● REQUIRED WORK:
Identify, in the records below, every line where the string "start" appears, and copy each such line.

Collected data
---

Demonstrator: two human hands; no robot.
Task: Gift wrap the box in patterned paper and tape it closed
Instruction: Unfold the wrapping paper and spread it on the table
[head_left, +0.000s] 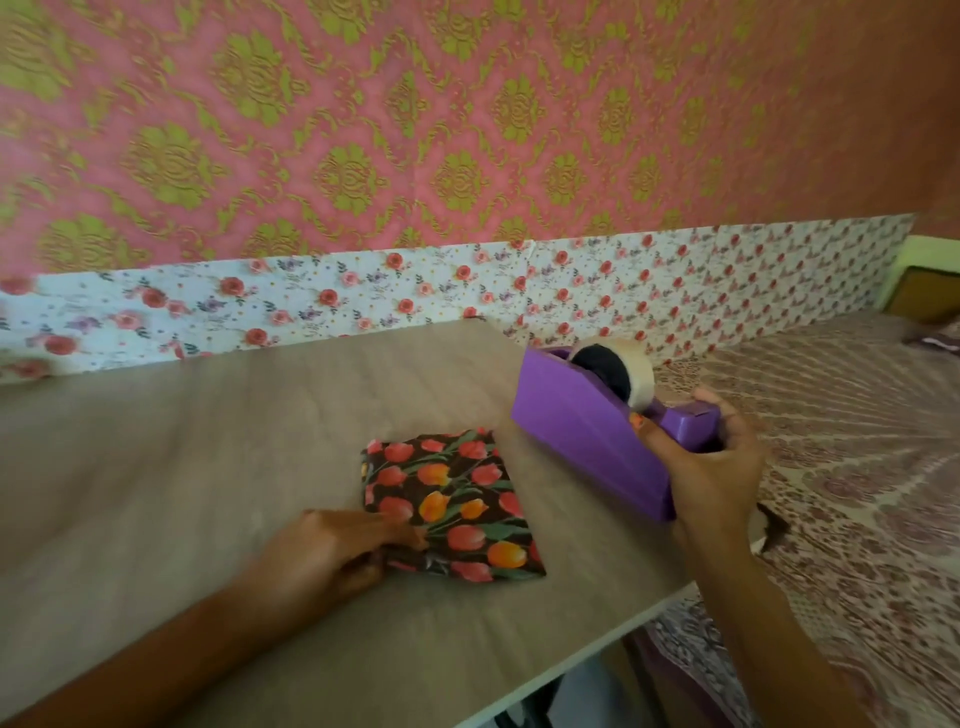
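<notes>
We judge the wrapping nearly done: our flat box in dark tulip-patterned paper (452, 501) lies fully covered on the pale wood-grain worktop (208, 441), near its front edge. Our left hand (327, 551) presses its near corner, fingers together and flat on the paper. Our right hand (701, 467) curls its fingers round the purple plastic tape dispenser (587, 431) just beside the box; taping seems left. Behind runs pink-and-gold wallpaper (467, 130); a patterned bedspread (857, 441) lies to the right.
</notes>
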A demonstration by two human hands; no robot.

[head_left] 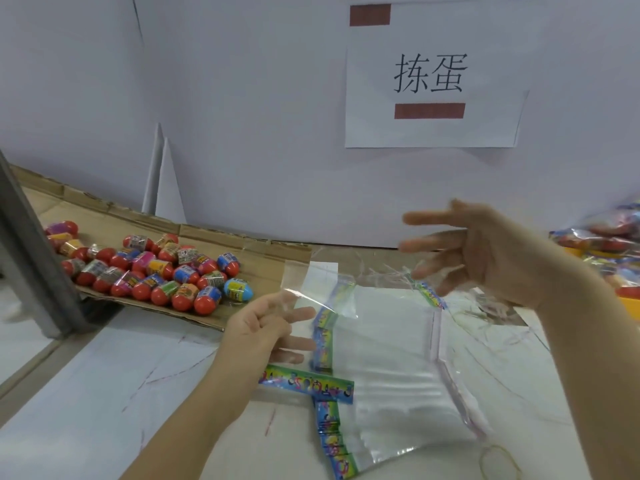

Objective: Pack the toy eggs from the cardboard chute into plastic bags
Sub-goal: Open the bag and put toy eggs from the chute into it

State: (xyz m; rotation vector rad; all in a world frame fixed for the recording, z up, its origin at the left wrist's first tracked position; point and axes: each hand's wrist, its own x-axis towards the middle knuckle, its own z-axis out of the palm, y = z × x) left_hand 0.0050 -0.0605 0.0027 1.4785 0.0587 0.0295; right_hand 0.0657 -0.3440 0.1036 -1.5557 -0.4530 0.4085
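Bright, even, diffuse light leaves only faint soft shadows beside the paper sign (433, 77) on the wall (242, 98). The right hand (485, 251) is smeared by motion blur, pale glare streaks the clear plastic bags (391, 375), and wide-angle distortion tilts the grey post (31, 251) at the left edge.

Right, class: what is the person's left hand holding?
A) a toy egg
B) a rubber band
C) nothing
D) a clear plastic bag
D: the left hand pinches a clear plastic bag by its edge, while the toy eggs lie apart on the cardboard chute.
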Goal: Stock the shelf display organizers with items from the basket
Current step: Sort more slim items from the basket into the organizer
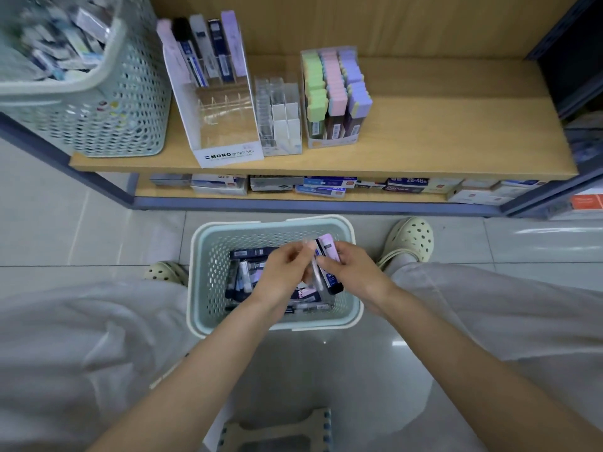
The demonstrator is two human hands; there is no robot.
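Over the mint basket [208,236] on the floor, the right hand [354,272] grips slim lilac and navy packs [325,244]. The left hand [282,272] pinches a blurred clear pack [315,275]. Square them together before lifting them to the MONO organizer [225,125] at the shelf's front edge.

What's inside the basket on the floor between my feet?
The floor basket holds a pile of small stationery packs, dark blue, white and pink. The left hand and right hand cover the middle, hiding what lies beneath.
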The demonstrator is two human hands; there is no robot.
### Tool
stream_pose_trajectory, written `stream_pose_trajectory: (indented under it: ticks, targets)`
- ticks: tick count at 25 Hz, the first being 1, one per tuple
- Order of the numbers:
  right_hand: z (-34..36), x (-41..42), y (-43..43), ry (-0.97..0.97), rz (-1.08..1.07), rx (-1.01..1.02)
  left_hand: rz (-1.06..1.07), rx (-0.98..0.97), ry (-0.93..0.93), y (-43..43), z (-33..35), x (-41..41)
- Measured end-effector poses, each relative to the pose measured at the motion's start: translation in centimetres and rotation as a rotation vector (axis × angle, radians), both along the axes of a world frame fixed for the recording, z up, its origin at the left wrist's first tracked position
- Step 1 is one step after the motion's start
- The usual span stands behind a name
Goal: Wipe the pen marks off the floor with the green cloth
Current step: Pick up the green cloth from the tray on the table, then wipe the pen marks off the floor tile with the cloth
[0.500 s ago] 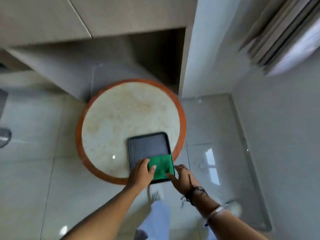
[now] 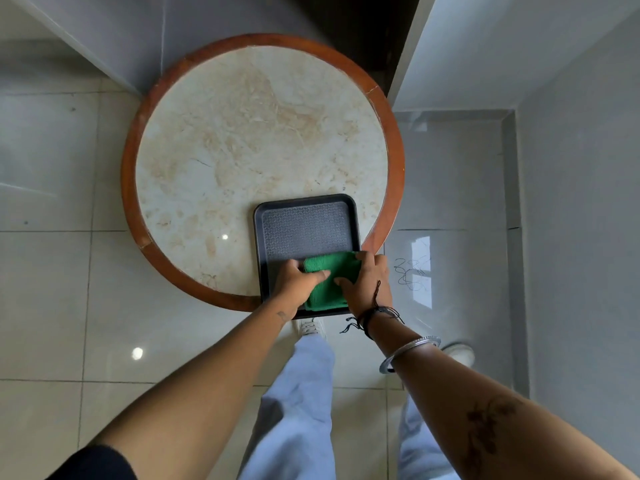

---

● SOLUTION BELOW:
- Measured end-effector poses, each relative to the pose measured at the motion's start: translation in centimetres and rotation as a rotation vector (axis × angle, radians), both along the axes of a world frame fixed for the recording, z up, its origin at the left wrist's first tracked position
- Step 1 is one step after the motion's start

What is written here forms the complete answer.